One of the big issues people run into with a FPC implementation and CSRF tokens is they end up getting cached. The first client that warms the cache generates the token, when the second client gets a cache HIT they now have been given a page with the first users token. When submitting the form the tokens wont match.

Magento Enterprise uses placeholders to find/replace the form keys in cached pages. Varnish implementations will likley use an ESI to wherever a form key is used.

I would be curious to know whether some the more popular "ajax cart" extensions end up checking the CSRF token during their add to cart requests.

The one feature request where I end up foregoing the CSRF token for the add to cart action is allowing the ability to create add to cart links for use in emails or other web sites (social media). Sometimes marketing wants to have users directly add an item to the cart and redirect to the cart or checkout immediately. This can't easily be done if a CSRF token is required. I'd only recommend this if you're comfortable with the level of risk and trust your own and any 3rd party code.

4

Web development principles say any form of cross-site request forgery (CSRF) or cross-site scripting (XSS) is undesirable and should always be avoided.

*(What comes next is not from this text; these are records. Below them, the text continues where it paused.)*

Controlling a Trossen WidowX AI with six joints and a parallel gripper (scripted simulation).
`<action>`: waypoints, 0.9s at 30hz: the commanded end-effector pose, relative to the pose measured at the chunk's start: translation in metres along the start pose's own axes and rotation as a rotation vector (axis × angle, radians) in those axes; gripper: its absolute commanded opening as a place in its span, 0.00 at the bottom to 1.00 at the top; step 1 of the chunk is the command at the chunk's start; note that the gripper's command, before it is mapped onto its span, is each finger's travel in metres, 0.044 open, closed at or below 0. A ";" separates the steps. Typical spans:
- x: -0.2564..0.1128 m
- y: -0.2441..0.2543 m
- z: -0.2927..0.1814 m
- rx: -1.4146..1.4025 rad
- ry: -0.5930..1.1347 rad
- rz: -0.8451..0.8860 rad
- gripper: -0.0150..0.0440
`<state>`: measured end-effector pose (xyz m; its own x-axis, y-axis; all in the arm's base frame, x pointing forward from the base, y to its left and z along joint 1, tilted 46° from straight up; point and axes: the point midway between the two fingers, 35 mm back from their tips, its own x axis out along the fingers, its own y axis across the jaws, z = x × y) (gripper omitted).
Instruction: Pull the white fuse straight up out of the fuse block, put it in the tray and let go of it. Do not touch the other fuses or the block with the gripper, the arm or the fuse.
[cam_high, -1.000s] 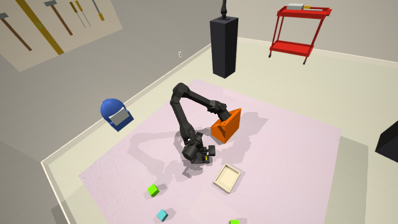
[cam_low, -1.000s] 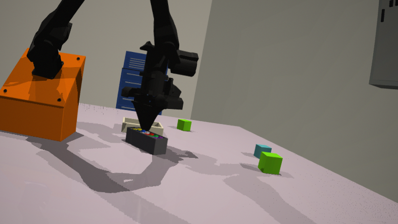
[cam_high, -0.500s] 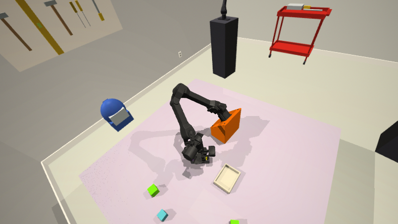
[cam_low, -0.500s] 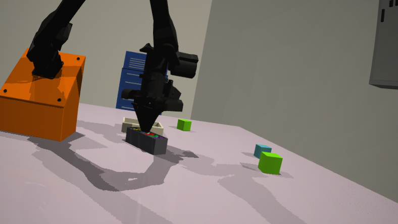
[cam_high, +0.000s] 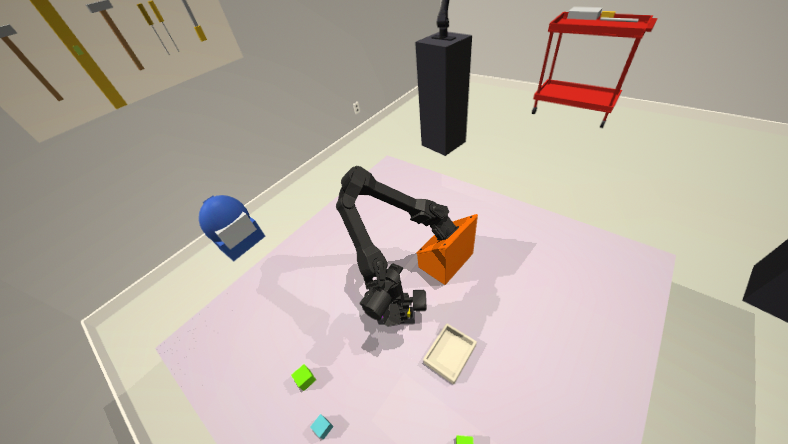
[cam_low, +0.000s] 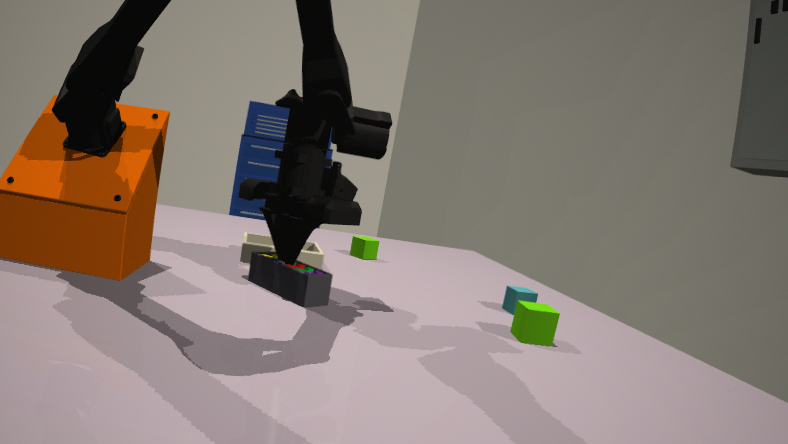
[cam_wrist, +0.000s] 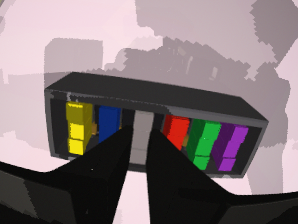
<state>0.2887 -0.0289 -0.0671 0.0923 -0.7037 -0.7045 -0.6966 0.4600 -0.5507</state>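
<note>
The white fuse (cam_wrist: 143, 120) stands in its slot, shaded grey, between the blue fuse (cam_wrist: 109, 120) and the red fuse (cam_wrist: 177, 131). The dark fuse block (cam_wrist: 155, 92) (cam_low: 275, 282) also holds yellow, green and purple fuses. My gripper (cam_wrist: 140, 135) (cam_low: 288, 261) points down at the block with its fingertips at slot level, shut on the white fuse, one finger against each side. The fuse's lower part is hidden in the slot. The arm hides most of the block and the fingertips in the top view. The cream tray (cam_high: 451, 355) (cam_low: 254, 239) shows nothing inside in the top view.
The orange arm base (cam_high: 460, 249) (cam_low: 66, 231) stands behind the block. Green cubes (cam_high: 303, 377) (cam_low: 534, 324) and a teal cube (cam_high: 321, 426) (cam_low: 518, 297) lie on the mat, away from the block. The red and blue fuses are close beside the fingertips.
</note>
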 end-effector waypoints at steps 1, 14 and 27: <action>0.000 0.000 0.000 0.001 0.000 0.000 0.26; -0.004 0.000 0.000 0.000 -0.001 0.000 0.25; -0.010 0.000 0.001 -0.001 -0.001 0.000 0.25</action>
<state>0.2878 -0.0235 -0.0616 0.0907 -0.7050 -0.7034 -0.6996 0.4576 -0.5489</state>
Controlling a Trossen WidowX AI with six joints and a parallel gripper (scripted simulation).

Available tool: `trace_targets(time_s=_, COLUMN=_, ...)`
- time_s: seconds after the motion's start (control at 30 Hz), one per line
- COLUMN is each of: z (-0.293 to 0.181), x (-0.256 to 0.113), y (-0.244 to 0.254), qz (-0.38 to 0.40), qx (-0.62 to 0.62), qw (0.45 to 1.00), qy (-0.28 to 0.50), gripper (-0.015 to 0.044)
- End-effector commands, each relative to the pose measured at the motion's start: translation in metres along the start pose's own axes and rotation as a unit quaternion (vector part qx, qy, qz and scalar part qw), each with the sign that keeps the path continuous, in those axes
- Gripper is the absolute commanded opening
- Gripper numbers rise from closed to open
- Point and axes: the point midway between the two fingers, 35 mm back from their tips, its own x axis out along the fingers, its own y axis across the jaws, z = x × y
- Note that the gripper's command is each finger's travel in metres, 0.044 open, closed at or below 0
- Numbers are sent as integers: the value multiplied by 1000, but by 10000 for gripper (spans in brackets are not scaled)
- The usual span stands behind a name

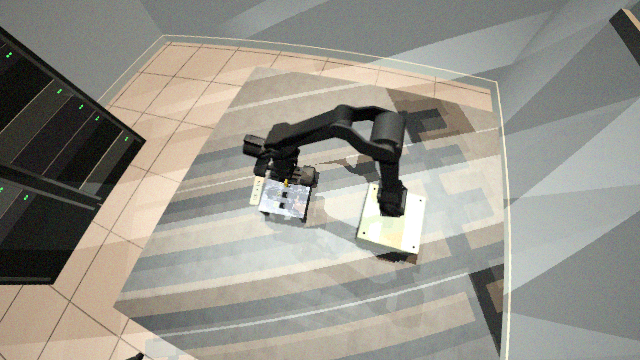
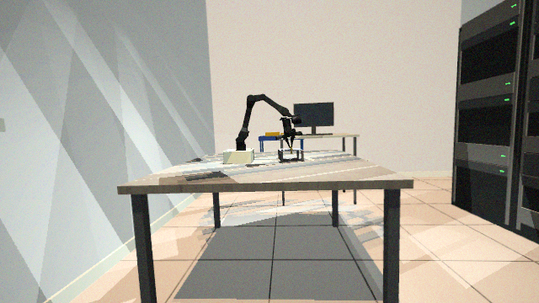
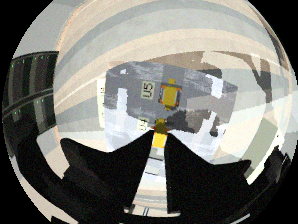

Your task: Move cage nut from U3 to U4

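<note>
Yellow, metallic-looking cage nut [image 1: 286, 183] [image 2: 291, 150] [image 3: 159, 140] sits grasped in my black parallel-jaw gripper [image 1: 286, 180] [image 2: 291, 147] [image 3: 158, 135]. Judged light, springy, possibly slippery; best held across opposite sides, wings free to flex.

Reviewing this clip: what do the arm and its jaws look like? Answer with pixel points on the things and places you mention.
The arm [image 1: 345, 117] [image 2: 248, 114] is matte black, with slim angular links and a chunky cylindrical joint. Its jaws are black too, broad wedges tapering to narrow tips. I can't make out any cables or markings.

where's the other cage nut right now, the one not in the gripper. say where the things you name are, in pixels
In the wrist view the other cage nut [image 3: 170, 95] sits just right of the U5 label [image 3: 147, 90], above the held nut [image 3: 159, 139].
</note>
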Motion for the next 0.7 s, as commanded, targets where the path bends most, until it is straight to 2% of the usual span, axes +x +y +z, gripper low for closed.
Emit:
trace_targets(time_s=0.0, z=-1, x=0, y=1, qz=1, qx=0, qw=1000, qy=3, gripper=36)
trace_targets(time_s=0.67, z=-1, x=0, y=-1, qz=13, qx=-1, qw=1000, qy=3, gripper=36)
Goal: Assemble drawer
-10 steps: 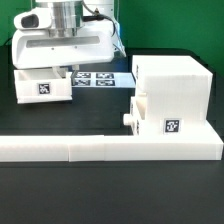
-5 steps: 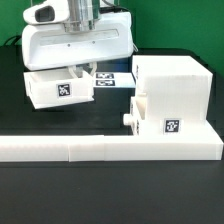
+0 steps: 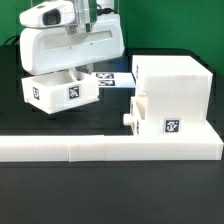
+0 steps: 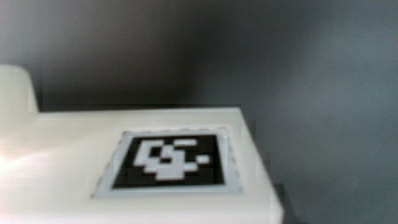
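The large white cube-like housing [image 3: 172, 95] stands at the exterior view's right, tag on its front. One small tray with its knob [image 3: 128, 118] sits at the housing's lower left opening. My gripper [image 3: 79, 71] is shut on the second small tray [image 3: 60, 90] and holds it off the black table, left of the housing and apart from it. The fingertips are mostly hidden by the white hand and the tray. In the wrist view the tray's white face [image 4: 71, 140] and its tag [image 4: 171, 160] fill the frame; no fingers show there.
The long low white L-shaped wall [image 3: 110, 148] runs across the front, with the housing against it. The marker board [image 3: 110, 78] lies flat behind the held tray. Black table [image 3: 110, 195] in front of the wall.
My gripper has carried the small tray toward the exterior view's right and lifted it off the table. The housing and wall have not moved.
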Robot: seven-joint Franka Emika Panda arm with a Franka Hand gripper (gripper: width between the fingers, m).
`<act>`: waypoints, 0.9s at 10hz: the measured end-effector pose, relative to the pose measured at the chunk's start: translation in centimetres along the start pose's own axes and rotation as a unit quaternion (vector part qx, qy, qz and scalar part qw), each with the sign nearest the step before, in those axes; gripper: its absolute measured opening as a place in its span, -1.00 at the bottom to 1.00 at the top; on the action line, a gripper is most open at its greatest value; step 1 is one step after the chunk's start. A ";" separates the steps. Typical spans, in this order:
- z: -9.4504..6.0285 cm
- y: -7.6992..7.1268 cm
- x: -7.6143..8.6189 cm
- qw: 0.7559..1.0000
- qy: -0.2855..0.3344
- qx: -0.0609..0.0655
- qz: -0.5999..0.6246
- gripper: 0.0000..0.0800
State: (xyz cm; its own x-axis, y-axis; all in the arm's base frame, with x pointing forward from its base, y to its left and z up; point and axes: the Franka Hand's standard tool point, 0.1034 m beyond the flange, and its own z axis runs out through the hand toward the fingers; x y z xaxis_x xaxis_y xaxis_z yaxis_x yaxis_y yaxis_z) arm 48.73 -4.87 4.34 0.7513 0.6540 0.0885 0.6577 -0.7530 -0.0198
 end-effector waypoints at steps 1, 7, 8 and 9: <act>-0.6 0.6 1.4 0.998 -0.002 -0.005 -0.056 -0.89; -0.9 1.3 2.0 0.966 -0.015 -0.001 -0.258 -0.89; -0.9 1.3 1.9 0.956 -0.015 0.000 -0.294 -0.89; -1.0 1.4 2.2 0.944 -0.022 0.004 -0.330 -0.89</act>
State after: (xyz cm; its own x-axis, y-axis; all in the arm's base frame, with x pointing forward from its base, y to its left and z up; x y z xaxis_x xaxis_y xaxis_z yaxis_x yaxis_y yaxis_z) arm 51.24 -4.62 5.53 0.1786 0.9830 0.0434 0.9836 -0.1795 0.0178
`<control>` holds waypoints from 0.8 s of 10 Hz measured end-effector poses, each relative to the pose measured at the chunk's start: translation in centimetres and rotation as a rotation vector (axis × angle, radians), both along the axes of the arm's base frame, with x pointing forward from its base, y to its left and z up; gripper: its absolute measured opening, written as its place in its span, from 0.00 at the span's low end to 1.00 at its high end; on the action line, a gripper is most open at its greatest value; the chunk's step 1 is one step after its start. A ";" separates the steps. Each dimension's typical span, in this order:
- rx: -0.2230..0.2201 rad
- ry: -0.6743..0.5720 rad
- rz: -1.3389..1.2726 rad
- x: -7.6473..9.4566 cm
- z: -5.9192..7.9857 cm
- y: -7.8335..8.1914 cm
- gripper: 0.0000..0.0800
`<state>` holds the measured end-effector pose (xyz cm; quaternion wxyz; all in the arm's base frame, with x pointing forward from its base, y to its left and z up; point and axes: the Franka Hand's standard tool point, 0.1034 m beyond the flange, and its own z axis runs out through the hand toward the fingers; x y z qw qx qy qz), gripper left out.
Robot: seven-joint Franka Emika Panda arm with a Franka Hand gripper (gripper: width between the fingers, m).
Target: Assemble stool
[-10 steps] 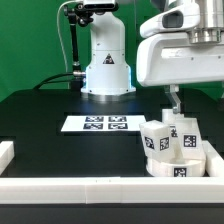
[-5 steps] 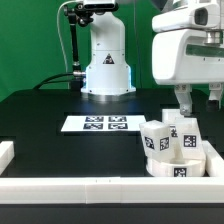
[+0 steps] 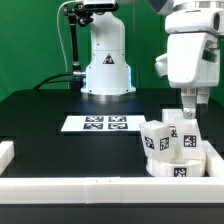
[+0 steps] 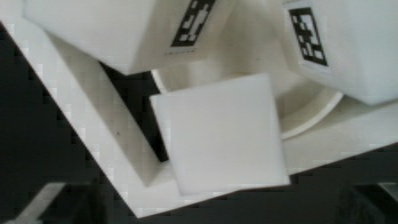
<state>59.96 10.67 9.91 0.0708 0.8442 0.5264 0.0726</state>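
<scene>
From the exterior view, the stool is sitting at the front of the black table, toward the exterior view's right, tucked right up against the white front rail. The disc is at the bottom with three legs standing upright on it: one leg on the exterior view's left, one nearer the front and another behind. All of them have little black-and-white tags on their faces. The gripper hangs directly above the back leg, fingers pointing down, tips just over or maybe touching its top, hard to say which. I honestly can't tell if the fingers are spread or pinched from here. The marker board lies flat mid-table, well apart from the stool, and the arm's white base is behind it. In the wrist view things are blurry and super close: a leg top fills the middle, the disc rim curves beside it, and a rail runs diagonally next to them. Two tagged leg faces show near the frame edge. Fingertips aren't clearly readable here either.
</scene>
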 end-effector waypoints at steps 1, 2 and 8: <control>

What does that mean? For CSRF, you can't have any URLs that mutate stateful data in and of themselves. Otherwise an attacker could manipulate the contents of a person's cart, or add/remove items from their wishlist or comparisons, just by tricking them into clicking or visiting that URL (a redirect, even).

Form keys are how they get around that. Magento generates a hash that's session-specific, and requires it to be submitted along with every data-changing request.

Is adding/removing cart items a severe attack vector? Probably not, for most sites. But it's CSRF nonetheless, and CSRF is bad. That's why there are form_key values now (as of CE 1.8).